(Dataset content Opens)

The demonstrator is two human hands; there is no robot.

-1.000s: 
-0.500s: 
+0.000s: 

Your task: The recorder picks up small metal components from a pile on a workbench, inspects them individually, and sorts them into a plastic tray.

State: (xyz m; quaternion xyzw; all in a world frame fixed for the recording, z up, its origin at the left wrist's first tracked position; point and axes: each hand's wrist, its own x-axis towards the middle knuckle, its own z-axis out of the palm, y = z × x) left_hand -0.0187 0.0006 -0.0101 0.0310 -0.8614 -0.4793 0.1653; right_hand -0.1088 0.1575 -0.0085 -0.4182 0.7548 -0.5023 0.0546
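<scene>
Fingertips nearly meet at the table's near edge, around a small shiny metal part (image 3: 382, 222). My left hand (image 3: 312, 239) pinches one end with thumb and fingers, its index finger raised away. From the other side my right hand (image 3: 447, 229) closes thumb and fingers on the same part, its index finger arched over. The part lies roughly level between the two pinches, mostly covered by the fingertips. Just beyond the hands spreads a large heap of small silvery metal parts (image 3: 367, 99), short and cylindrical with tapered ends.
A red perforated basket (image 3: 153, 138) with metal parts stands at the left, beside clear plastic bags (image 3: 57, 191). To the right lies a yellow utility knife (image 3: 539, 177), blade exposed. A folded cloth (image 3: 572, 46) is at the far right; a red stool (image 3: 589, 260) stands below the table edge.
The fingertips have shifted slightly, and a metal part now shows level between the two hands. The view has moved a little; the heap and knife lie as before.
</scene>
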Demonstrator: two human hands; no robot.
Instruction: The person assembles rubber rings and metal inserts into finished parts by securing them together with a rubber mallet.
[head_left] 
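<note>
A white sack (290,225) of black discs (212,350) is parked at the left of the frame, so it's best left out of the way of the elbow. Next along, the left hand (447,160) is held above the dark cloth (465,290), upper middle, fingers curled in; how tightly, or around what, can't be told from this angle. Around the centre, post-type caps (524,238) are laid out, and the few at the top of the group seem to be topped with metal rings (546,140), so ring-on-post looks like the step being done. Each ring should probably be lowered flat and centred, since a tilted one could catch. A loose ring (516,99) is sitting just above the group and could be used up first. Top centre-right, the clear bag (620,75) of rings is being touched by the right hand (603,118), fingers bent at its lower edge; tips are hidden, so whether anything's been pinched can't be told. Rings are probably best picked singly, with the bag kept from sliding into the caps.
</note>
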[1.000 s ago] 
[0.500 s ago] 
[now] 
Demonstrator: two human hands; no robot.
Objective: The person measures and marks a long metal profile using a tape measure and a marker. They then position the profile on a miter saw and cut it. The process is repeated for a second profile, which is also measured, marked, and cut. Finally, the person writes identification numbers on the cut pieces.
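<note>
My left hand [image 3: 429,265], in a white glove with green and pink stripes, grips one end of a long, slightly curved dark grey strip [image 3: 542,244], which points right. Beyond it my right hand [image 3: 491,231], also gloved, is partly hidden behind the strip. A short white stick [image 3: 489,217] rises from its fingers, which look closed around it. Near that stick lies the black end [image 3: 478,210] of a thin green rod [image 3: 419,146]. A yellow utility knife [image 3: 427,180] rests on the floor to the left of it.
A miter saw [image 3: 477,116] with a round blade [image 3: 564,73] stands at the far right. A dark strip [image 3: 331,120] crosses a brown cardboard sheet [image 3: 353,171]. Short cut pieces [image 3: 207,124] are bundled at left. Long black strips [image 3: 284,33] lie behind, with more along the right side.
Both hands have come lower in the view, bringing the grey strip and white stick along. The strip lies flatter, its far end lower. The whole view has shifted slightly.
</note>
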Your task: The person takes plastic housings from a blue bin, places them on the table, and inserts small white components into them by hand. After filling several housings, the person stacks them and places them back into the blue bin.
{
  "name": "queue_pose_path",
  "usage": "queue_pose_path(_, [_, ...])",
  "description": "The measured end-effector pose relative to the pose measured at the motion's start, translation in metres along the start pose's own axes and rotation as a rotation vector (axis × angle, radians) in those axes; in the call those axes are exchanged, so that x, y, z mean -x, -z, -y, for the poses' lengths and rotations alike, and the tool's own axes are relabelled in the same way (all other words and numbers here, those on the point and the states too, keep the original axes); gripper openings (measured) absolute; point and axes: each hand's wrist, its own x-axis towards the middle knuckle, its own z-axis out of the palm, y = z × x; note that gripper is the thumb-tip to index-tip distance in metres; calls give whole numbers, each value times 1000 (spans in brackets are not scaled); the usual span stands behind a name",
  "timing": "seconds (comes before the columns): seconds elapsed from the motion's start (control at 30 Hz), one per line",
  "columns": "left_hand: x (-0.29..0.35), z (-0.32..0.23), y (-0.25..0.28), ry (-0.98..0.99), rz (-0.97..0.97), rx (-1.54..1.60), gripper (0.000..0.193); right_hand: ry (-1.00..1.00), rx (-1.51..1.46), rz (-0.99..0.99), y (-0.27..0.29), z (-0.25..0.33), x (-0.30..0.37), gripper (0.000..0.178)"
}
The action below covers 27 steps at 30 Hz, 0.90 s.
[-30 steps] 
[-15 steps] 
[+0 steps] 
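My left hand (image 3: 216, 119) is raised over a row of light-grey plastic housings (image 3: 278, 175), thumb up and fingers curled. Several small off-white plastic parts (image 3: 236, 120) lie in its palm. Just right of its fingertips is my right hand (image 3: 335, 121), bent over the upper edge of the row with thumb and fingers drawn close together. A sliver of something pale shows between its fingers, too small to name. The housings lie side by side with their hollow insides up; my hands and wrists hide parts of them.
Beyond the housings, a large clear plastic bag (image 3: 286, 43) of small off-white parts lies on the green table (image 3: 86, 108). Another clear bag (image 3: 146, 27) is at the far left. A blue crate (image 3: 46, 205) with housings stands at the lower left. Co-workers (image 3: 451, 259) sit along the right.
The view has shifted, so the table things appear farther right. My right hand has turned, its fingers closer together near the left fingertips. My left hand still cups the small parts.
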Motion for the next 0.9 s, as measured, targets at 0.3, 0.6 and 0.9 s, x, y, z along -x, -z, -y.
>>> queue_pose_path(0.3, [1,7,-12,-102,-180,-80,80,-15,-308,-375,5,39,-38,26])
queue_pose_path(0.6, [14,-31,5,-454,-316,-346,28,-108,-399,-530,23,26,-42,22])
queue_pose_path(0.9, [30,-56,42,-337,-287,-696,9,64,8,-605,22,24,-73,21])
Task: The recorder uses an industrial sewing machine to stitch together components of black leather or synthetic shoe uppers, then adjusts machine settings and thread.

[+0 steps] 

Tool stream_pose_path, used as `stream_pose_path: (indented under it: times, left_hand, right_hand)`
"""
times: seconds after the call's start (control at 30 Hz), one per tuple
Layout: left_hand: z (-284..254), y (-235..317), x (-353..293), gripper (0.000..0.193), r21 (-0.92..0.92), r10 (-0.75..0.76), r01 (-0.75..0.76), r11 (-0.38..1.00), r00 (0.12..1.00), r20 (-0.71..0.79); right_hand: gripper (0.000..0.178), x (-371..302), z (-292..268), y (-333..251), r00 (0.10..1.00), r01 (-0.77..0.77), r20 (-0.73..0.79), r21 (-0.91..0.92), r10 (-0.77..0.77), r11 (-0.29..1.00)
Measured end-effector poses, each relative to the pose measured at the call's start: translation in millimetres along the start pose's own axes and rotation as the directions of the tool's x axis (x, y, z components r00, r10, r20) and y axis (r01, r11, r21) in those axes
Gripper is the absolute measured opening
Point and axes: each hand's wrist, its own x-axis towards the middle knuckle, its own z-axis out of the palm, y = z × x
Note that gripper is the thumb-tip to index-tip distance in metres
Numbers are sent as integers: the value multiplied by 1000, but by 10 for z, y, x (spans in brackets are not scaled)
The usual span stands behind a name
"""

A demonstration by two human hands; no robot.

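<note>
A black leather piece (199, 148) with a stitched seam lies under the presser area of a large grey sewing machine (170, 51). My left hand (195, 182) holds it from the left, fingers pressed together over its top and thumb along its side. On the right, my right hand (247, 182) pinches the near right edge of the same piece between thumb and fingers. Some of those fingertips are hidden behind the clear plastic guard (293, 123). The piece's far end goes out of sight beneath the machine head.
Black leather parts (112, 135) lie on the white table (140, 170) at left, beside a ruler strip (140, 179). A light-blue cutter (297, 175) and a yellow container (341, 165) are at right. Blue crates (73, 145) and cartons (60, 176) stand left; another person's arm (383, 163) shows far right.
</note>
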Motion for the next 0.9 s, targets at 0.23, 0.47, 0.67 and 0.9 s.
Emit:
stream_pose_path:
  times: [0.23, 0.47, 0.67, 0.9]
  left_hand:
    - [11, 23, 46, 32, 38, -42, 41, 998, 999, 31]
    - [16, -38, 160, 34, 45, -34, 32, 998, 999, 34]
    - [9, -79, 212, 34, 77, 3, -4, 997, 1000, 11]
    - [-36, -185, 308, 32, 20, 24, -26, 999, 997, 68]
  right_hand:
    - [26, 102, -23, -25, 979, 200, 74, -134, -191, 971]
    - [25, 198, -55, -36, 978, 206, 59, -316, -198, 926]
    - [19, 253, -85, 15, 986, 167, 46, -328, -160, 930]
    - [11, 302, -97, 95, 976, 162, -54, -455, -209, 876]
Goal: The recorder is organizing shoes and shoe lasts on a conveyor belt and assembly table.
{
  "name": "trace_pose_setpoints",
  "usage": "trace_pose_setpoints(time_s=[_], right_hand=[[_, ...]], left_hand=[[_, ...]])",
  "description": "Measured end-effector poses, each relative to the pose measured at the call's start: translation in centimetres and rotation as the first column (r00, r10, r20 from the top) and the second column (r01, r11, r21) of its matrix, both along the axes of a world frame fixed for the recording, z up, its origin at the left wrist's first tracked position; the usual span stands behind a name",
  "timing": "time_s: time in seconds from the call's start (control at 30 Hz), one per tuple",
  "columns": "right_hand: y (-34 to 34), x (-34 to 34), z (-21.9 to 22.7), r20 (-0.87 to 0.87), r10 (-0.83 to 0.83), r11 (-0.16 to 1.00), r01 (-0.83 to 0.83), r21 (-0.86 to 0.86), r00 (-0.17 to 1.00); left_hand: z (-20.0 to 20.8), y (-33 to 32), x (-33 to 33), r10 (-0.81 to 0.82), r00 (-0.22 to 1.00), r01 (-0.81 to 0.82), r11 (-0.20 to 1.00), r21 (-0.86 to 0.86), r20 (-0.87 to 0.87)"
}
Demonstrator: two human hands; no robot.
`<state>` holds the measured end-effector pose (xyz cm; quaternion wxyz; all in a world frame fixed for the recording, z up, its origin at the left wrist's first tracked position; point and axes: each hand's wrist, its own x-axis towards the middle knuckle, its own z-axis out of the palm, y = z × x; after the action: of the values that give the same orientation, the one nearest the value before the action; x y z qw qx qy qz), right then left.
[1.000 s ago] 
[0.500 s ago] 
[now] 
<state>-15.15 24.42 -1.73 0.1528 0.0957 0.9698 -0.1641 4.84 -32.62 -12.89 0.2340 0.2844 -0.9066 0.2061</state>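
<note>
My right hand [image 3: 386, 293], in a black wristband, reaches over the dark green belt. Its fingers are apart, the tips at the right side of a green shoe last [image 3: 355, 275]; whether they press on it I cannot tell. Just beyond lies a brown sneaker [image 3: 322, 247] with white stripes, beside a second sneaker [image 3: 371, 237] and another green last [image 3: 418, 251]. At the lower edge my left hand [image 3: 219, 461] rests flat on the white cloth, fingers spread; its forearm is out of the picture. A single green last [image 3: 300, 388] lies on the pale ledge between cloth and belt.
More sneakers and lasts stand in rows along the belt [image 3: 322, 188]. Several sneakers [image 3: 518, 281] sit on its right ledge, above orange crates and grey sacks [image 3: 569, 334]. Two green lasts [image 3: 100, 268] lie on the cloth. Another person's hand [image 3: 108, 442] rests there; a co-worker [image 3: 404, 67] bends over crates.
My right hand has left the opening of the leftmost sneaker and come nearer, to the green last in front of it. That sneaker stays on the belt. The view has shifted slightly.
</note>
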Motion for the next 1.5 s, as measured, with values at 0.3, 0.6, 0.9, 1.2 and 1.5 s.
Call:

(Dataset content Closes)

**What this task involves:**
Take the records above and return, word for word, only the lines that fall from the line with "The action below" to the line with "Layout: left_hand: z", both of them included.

**Result of this task:**
The action below covers 27 steps at 30 Hz, 0.90 s.
[-30 steps] 
[-15 steps] 
[+0 steps] 
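My left hand (image 3: 216, 119) is raised over a row of light-grey plastic housings (image 3: 278, 175), thumb up and fingers curled. Several small off-white plastic parts (image 3: 236, 120) lie in its palm. Just right of its fingertips is my right hand (image 3: 335, 121), bent over the upper edge of the row with thumb and fingers drawn close together. A sliver of something pale shows between its fingers, too small to name. The housings lie side by side with their hollow insides up; my hands and wrists hide parts of them.
Beyond the housings, a large clear plastic bag (image 3: 286, 43) of small off-white parts lies on the green table (image 3: 86, 108). Another clear bag (image 3: 146, 27) is at the far left. A blue crate (image 3: 46, 205) with housings stands at the lower left. Co-workers (image 3: 451, 259) sit along the right.
The view has shifted, so the table things appear farther right. My right hand has turned, its fingers closer together near the left fingertips. My left hand still cups the small parts.
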Motion for the next 0.9 s, as measured, targets at 0.3, 0.6 and 0.9 s, x, y, z along -x, -z, -y.
>>> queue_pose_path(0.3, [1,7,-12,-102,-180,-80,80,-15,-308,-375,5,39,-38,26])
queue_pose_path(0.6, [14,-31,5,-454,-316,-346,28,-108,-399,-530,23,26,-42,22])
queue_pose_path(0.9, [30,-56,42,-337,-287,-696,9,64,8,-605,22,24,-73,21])
Task: The recorder uses an industrial sewing machine to stitch together components of black leather or synthetic shoe uppers, then adjusts machine settings and thread.

[+0 steps] 

Tool stream_pose_path, used as `stream_pose_path: (indented under it: times, left_hand, right_hand)`
"""
times: seconds after the call's start (control at 30 Hz), one per tuple
Layout: left_hand: z (-284..254), y (-235..317), x (-353..293), gripper (0.000..0.193), r21 (-0.92..0.92), r10 (-0.75..0.76), r01 (-0.75..0.76), r11 (-0.38..1.00), r00 (0.12..1.00), r20 (-0.71..0.79); right_hand: gripper (0.000..0.178), x (-371..302), z (-292..268), y (-333..251), r00 (0.10..1.00), r01 (-0.77..0.77), r20 (-0.73..0.79), r21 (-0.91..0.92), r10 (-0.77..0.77), r11 (-0.29..1.00)

This completes the required output.